The interesting question is, which picture do we usually send out to friends and family? Which one do we make our Facebook profile picture? Occasionally we’ll actually share one of those silly pictures. Usually though, it is the picture where everyone is at least looking in the same direction…or in the case of our family, the picture that has been edited to make it look like everyone was looking in the same direction. Sometimes it seems it’s all a matter of keeping the boundaries between perception and reality. Often I am the one that perpetuates the distance between other people’s perception of me and actual reality.
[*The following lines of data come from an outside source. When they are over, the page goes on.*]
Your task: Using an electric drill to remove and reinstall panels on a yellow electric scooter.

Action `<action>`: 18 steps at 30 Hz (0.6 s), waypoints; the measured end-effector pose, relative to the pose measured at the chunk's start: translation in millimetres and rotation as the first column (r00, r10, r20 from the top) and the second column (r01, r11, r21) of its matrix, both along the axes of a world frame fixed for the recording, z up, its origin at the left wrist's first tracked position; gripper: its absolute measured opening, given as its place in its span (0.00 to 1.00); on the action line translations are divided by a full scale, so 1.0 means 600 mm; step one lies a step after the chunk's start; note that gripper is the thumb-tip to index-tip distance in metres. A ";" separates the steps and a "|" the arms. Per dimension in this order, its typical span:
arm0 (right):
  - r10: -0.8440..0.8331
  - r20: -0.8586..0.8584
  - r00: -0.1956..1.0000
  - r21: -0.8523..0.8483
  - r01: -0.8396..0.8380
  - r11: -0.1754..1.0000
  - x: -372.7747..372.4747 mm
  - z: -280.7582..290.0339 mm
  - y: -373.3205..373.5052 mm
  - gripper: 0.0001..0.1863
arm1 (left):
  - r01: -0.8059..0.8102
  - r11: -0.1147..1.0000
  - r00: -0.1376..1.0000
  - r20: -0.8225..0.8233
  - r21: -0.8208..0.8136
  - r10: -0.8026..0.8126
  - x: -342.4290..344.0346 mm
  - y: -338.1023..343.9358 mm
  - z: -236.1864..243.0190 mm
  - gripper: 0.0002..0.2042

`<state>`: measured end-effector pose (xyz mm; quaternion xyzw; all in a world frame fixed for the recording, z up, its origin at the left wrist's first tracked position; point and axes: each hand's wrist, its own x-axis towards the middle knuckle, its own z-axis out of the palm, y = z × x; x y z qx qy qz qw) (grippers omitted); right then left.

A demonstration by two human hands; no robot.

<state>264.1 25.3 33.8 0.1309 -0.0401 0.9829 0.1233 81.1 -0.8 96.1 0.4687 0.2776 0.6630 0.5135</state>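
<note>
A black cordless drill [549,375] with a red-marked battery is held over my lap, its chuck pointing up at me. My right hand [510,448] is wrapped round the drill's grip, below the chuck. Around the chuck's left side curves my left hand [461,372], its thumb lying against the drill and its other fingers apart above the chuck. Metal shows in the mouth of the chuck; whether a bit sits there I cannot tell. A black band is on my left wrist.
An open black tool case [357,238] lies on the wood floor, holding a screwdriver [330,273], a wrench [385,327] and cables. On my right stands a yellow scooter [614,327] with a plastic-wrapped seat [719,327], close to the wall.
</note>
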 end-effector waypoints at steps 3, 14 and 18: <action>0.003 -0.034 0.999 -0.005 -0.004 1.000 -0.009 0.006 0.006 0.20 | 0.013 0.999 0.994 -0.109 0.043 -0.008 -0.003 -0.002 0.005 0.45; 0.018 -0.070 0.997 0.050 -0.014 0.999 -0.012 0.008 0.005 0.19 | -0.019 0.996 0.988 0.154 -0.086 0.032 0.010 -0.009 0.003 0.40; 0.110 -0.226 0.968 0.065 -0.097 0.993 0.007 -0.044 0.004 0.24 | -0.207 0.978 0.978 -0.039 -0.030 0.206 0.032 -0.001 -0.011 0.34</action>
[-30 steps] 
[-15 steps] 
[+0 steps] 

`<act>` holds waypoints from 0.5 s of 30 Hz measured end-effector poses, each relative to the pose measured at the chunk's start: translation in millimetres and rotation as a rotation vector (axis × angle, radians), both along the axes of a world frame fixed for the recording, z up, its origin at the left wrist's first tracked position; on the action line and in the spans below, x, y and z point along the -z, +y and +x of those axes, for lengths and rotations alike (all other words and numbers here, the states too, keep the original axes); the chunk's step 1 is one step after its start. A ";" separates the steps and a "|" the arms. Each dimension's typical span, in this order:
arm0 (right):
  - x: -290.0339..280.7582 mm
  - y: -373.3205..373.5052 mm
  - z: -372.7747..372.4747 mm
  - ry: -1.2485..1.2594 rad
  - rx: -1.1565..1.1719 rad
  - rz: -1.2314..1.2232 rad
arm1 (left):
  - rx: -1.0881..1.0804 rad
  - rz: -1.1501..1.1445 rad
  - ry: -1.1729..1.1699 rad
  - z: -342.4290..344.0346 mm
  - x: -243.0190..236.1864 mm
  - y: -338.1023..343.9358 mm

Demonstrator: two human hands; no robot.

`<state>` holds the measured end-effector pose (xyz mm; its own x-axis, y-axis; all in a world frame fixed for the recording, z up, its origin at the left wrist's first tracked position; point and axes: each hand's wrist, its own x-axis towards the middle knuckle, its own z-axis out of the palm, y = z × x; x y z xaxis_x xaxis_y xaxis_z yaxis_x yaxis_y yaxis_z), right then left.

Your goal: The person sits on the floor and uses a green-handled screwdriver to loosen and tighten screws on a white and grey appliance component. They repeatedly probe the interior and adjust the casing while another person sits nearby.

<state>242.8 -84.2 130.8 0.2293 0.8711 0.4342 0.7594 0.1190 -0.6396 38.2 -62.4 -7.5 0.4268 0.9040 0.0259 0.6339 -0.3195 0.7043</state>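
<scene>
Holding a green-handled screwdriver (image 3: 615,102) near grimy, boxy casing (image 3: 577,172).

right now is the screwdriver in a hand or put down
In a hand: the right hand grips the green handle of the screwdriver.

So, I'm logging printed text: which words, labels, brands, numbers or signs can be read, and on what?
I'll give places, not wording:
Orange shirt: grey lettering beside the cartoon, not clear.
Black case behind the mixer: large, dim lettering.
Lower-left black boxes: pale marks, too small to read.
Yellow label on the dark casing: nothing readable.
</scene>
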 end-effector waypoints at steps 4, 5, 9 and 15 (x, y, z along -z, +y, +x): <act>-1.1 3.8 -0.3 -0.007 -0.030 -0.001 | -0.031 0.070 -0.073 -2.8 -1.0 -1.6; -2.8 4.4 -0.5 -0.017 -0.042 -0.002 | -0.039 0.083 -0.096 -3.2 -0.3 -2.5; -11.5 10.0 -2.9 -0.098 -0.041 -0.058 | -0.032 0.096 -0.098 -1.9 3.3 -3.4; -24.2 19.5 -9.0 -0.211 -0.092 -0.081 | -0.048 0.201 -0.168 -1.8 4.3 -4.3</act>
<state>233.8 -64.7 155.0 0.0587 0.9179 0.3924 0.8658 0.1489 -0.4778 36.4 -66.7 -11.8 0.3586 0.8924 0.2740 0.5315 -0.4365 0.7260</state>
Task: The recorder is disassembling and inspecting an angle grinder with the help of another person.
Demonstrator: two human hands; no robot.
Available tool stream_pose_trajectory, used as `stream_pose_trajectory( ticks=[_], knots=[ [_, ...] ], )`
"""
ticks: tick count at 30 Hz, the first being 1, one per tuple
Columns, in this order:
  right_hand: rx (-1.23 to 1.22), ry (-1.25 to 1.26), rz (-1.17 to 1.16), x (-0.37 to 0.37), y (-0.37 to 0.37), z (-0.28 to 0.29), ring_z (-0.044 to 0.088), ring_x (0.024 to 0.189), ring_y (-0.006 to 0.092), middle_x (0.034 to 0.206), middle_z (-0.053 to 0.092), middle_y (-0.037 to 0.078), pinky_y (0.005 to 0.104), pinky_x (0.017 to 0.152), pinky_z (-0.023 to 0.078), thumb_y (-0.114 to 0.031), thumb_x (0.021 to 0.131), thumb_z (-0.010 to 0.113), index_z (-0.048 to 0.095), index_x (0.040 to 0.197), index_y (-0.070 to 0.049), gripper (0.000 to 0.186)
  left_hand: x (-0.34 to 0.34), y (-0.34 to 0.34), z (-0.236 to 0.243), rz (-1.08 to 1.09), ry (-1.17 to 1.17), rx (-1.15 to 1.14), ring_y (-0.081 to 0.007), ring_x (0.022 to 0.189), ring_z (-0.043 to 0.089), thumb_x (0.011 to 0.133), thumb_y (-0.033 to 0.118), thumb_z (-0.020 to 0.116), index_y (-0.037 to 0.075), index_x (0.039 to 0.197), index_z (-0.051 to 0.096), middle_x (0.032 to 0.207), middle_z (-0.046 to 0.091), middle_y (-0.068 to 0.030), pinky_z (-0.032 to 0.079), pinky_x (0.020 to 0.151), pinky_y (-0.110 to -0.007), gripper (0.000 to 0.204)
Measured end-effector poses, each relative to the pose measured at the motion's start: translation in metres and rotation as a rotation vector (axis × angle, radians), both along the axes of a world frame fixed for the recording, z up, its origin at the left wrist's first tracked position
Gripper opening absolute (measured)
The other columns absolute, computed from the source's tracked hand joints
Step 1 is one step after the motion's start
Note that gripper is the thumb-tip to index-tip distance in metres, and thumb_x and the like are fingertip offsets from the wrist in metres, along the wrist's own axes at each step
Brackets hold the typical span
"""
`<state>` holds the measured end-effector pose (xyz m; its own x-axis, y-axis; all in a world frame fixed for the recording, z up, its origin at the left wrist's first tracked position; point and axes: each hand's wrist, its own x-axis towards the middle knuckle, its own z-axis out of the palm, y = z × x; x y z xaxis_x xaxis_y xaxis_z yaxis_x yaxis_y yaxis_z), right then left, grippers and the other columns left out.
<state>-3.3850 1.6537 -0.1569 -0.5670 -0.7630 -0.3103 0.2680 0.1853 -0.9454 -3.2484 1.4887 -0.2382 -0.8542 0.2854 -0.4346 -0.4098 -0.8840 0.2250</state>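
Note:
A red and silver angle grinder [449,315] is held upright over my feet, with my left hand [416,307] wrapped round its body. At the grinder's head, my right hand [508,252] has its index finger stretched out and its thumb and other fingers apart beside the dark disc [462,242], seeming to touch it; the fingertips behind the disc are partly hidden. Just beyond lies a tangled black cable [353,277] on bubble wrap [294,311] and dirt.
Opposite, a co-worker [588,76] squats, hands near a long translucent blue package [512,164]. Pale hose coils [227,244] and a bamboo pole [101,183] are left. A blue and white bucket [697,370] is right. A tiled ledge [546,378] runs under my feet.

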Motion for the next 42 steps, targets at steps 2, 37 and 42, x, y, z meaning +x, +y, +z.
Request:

How can I help my children learn to live authentically, transparently, honestly and humbly? How can I teach them to live in a way that narrows the gap between perception and reality? First, I need to live that way myself. I do this by letting my children know me, by letting other people know the true me, and not some carefully constructed me. I need to be willing to let them know my mistakes, my mishaps, my disappointments as well as my hopes, dreams and victories. In sharing my story with my children, I am hopefully teaching them to be willing to share their story. As I share my story, I invite others to share in my life. If I take a risk and offer the parts of me that could be illustrated by the silly or awkward family pictures, I walk away from the loneliness of living up to the image I think others have of me and my family.
Family life is crazy and messy and uncomfortable and hilarious and difficult and painful. In all of those moments, life is better if it is shared. Let someone help carry the burden. Give someone a giggle by sharing about your mishap. In doing so, you will narrow the gap between perception and reality and be all the richer for it.